*Problem description*
Report back each line of the data that contains the word "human".

*Provided data*

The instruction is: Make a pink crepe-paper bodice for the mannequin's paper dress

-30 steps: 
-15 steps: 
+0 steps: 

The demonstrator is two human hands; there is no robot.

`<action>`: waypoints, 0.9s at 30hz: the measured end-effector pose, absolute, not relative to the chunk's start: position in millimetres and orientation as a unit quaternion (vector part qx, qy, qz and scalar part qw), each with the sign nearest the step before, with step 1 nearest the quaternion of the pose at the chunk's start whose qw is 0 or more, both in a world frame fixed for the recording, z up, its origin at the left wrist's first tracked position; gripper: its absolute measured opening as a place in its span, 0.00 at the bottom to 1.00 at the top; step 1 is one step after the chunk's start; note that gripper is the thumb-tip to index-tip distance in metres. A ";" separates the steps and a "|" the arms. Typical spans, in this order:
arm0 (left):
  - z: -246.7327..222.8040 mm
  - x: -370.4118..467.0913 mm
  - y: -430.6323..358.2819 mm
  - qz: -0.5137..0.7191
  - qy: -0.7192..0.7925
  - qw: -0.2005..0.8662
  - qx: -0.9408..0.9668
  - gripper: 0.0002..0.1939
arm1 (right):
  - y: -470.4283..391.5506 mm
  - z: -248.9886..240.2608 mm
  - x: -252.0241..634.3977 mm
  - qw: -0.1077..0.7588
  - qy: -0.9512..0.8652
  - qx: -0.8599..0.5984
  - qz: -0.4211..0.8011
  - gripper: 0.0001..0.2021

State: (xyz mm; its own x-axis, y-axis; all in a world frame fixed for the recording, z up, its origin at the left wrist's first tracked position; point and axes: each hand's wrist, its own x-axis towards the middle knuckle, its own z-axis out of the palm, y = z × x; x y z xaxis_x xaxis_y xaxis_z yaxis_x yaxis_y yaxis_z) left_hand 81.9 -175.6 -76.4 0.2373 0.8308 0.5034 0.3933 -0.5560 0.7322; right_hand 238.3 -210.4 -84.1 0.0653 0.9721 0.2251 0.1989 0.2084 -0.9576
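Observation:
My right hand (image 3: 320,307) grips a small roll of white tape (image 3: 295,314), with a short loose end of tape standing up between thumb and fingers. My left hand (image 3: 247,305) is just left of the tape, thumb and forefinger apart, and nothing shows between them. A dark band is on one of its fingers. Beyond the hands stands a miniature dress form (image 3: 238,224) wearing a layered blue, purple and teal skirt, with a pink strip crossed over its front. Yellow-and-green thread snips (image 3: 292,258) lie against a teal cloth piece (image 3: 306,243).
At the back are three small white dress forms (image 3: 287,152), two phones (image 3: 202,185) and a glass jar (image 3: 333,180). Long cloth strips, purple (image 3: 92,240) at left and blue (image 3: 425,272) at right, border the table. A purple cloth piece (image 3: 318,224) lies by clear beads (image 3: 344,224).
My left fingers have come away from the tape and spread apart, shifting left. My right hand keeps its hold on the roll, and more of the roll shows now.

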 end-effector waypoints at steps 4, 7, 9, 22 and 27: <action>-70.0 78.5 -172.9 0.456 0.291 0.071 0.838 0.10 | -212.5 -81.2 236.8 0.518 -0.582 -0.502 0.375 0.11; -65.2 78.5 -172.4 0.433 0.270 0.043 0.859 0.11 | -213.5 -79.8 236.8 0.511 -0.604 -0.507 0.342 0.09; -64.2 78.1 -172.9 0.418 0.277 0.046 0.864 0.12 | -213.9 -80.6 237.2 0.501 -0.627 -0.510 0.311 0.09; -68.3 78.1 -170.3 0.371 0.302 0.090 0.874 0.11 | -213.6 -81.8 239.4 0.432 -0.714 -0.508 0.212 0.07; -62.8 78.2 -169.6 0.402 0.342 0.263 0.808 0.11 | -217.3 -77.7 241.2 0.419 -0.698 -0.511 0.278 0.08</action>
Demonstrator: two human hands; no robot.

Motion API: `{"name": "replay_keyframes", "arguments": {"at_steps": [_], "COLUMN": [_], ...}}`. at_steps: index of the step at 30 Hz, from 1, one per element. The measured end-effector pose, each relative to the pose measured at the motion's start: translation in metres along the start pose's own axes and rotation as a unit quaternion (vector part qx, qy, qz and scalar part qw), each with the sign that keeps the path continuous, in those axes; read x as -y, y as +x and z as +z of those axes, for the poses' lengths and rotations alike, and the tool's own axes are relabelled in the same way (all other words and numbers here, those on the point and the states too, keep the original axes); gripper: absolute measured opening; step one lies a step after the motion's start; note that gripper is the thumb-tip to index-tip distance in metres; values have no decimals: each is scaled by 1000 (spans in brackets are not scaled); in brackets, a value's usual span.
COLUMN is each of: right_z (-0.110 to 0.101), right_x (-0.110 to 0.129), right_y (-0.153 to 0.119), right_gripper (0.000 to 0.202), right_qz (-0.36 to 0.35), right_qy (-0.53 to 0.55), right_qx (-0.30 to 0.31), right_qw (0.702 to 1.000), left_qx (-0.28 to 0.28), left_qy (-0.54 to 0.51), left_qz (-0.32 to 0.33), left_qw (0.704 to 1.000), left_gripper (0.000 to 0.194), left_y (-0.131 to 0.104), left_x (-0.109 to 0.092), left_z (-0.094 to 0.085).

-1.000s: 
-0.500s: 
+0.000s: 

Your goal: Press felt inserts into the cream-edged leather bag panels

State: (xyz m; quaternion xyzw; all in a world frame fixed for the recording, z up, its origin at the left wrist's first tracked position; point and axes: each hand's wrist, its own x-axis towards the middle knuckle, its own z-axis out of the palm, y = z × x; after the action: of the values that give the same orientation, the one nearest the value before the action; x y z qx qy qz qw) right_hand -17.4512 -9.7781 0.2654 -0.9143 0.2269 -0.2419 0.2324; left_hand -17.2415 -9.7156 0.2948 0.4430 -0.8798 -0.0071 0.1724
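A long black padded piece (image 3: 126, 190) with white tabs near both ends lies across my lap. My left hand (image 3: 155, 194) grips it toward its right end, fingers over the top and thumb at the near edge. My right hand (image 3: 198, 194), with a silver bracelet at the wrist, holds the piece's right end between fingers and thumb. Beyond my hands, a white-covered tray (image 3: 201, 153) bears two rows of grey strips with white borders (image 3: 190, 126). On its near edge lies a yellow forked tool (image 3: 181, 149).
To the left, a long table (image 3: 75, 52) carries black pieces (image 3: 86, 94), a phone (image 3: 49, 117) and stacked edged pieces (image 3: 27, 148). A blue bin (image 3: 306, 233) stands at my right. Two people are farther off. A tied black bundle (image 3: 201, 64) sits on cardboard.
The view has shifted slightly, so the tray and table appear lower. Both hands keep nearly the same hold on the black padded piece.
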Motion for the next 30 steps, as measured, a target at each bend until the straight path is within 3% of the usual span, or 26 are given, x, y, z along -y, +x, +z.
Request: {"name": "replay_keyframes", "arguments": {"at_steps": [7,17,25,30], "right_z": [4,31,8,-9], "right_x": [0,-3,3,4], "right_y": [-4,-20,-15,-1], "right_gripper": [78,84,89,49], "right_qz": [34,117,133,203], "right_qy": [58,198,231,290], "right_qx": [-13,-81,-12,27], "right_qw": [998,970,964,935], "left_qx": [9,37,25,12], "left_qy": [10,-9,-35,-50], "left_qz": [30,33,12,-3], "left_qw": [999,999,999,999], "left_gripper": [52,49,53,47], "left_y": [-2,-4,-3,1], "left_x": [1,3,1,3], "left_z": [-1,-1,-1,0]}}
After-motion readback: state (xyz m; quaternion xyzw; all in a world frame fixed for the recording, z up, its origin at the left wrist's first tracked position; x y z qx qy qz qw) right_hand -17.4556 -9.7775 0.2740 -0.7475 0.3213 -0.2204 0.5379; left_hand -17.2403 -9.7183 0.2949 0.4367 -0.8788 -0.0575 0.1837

*Written solution*
The demonstrator is two human hands; there is no robot.
Demonstrator: two human hands; no robot.

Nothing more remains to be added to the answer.